# Moving from India to NL



## hshri2015 (Jan 9, 2015)

Hi,

I am new to forum and will be new to NL too... i required few information please if some one can help me in that it would be really great ... I will be deputed by my company to NL mostly utertch ..

1. I wil be getting expat allowances 2480(which includes 200 for travel and 30 for calls) Eruo , PM in which i have to manage apartment, health insurance, travel , food (basically all the things by my own) and for two person my wife and myself. is that feasible, we are Asian veg. ?

2. How much travel cost in utertch, is public transport is good enough or we need to buy a car and if yes how much that cost?

3. how much the health insurance cost ?

4. Is there any chance that if my wife came on dependent visa, she can work in NL(she is a software professional too) or can she get any freelancing kind of work or can she get an job over there ?

5. do we need to take care of any thing else too, which i missed in above ?

6.Apart from above i will be getting my indian salary (which i am considering as saving)

7. What is an average salary for an IT professional / expat in NL. is there some minimum wages rules are there.

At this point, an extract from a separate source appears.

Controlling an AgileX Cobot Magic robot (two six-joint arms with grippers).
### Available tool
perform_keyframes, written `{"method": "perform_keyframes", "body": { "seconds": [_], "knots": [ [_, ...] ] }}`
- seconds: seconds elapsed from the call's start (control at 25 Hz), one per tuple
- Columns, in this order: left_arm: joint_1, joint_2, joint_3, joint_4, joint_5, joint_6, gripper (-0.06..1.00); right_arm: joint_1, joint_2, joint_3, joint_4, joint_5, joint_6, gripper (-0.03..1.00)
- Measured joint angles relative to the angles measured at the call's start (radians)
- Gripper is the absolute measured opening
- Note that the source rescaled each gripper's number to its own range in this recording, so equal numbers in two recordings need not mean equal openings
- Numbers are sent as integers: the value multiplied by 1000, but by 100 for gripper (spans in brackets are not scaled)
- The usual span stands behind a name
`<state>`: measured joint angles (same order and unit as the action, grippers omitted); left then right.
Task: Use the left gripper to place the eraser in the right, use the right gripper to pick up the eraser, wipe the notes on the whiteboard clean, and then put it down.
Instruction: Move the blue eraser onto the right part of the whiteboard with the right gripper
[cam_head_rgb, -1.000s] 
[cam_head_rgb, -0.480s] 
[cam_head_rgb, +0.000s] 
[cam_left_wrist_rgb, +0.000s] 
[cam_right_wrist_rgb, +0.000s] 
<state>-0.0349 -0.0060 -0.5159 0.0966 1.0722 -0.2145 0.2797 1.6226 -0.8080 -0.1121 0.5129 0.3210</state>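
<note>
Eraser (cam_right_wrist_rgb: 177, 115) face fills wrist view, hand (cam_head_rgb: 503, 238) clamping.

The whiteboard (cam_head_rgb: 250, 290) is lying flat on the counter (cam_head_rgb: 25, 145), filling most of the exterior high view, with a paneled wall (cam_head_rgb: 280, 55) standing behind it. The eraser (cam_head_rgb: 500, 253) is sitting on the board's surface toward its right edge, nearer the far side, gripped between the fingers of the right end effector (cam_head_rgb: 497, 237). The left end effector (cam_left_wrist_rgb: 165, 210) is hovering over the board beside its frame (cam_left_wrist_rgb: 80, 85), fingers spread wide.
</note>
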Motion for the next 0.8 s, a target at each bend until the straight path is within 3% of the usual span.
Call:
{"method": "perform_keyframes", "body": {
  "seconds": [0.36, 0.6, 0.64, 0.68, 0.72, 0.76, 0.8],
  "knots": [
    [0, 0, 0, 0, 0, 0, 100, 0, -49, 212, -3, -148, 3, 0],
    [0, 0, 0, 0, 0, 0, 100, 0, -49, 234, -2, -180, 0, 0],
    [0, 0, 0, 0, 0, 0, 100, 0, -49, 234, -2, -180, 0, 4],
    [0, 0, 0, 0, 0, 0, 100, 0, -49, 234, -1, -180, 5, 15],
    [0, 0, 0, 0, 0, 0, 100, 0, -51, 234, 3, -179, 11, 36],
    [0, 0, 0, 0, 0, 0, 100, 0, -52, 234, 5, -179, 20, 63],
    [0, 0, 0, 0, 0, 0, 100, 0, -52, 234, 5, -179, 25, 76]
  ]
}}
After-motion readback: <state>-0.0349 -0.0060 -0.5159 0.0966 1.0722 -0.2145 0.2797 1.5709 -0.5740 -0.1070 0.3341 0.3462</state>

8. Can i live in with my wife in a studio apartment or i have to take an 1BHK, 
I mean is there any rule for per person one bedroom kind off ? 

Please help me out ...


----------



## cschrd2 (Oct 31, 2011)

1) should not be a problem to have a decent living
2) city traffic should be bike or bus. Affordable and convenient
3) about 100€/month pp
4) depends on your visa and the needs for her skills in the labor society. Check IND.nl for details 
5) utilities will be about 100€/month, TV& Internet about 40€/month
7) depending on skills and experience
8) no official rules. Typically depends on the owner.


----------



## Bhaskar1 (Jun 14, 2017)

*moving to Netherlands from India: Urgent Info*

Hi All, 

I am moving to Netherlands from India. Could you please let me know what are the steps to be consider from Immigration and settle down (Like day 1, 2.... etc) and staying for long term. What kind of Insurance to apply after arrival, how to open an account in bank, how to get resident permiet (MVV), what more? please let me know and more important how the job market for Success Factors and SAP HCM. 

Looking for positive response at earliest. 

BR 
Bhaskar


----------



## Bevdeforges (Nov 16, 2007)

So much depends on how you are doing your move. Will you have a visa before you arrive? If so, what sort of visa? Are you on your own or with family? What are their nationalities and situations? Do you speak Dutch?

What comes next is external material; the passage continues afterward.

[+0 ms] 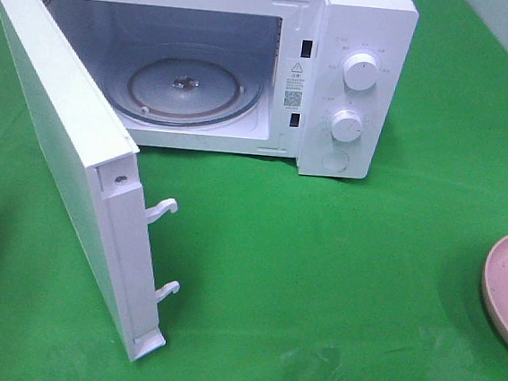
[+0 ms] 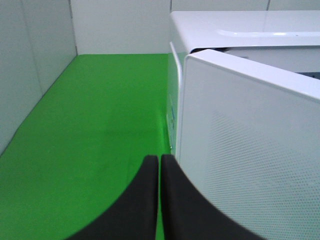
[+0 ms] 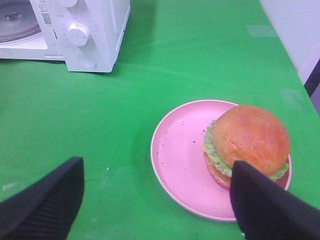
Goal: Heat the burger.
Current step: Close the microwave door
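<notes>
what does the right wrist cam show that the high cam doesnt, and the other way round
Only the right wrist view shows the burger, sitting on one side of the pink plate, and the right hand open above the table with nothing in it.

Only the high view shows the microwave door swung wide open, its two latch hooks, and the whole empty glass turntable.

Both show the white microwave with its two knobs, a part of the turntable, the green table and the plate, though the high view catches just its edge, with no burger visible.
</notes>
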You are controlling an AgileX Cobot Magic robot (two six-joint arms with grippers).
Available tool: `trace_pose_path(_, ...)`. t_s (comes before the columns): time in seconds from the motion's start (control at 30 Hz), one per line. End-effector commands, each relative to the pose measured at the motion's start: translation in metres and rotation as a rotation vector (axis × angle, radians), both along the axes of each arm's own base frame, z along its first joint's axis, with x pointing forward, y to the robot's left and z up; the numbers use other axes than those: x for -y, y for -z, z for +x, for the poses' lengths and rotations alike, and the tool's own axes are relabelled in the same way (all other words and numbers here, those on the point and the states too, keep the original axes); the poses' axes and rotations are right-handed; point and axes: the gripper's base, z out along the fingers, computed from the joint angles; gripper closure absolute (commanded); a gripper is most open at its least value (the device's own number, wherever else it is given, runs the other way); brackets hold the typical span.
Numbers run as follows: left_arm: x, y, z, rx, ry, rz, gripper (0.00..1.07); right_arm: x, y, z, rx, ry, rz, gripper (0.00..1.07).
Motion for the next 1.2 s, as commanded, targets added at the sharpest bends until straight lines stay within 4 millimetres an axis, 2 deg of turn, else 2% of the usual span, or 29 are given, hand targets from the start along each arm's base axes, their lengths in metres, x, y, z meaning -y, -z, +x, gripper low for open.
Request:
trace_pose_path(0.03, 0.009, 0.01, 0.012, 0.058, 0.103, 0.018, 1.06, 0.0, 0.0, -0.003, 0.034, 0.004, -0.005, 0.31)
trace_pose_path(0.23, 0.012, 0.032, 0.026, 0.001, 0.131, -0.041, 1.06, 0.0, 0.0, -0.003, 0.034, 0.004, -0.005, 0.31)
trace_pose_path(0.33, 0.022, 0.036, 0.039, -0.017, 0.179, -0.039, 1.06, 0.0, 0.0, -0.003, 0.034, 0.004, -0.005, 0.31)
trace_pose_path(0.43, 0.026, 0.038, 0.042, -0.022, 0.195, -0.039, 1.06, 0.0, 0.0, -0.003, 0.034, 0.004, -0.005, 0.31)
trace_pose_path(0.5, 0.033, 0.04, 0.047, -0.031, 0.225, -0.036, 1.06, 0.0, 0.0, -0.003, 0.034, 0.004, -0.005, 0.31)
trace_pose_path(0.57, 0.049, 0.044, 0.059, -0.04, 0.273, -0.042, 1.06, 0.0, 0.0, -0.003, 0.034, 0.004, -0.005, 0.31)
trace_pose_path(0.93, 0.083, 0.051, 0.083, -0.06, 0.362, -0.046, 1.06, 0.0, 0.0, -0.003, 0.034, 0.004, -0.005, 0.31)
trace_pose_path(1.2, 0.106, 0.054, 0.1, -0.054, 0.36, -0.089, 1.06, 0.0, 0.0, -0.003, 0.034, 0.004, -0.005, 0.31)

There isn't really a single one-size-fits-all response to your question.
Cheers,
Bev


----------



## cschrd2 (Oct 31, 2011)

I guess you don't have a company that sponsors you to come (reading your post between the lines), hence the change that you will be allowed to work in NL is limited (even for highly skilled workers).
Normally a company that sponsors you for your visa will help you with all the other stuff (like as bsn which is needed for your local insurance, bank account etc). You can get an intermediate insurance from Oom insurances (pretty similar to the Dutch insurance just the amounts are limited). As far as the immigration rules please visit IND.nl.


----------



## Bhaskar1 (Jun 14, 2017)

Bev: Yes, Company is sponsoring visa for me (Type D Visa for Netherlands). I am not coming with family and travelling alone and planning to bring after sometime. Hence we are from India we speak only English and no idea on Dutch. Hope this Info will help you and please let me know how to plan now?

I would like your suggestions?

BR 
Bhaskar


----------



## Bhaskar1 (Jun 14, 2017)

@ cschrd2: Thanks for your response. what are the activities do need to consider after arrival in Netherlands, apart from Insurance, Bank a/c, do i need to do any other things like MVV (Resident Permit etc) something like this...... 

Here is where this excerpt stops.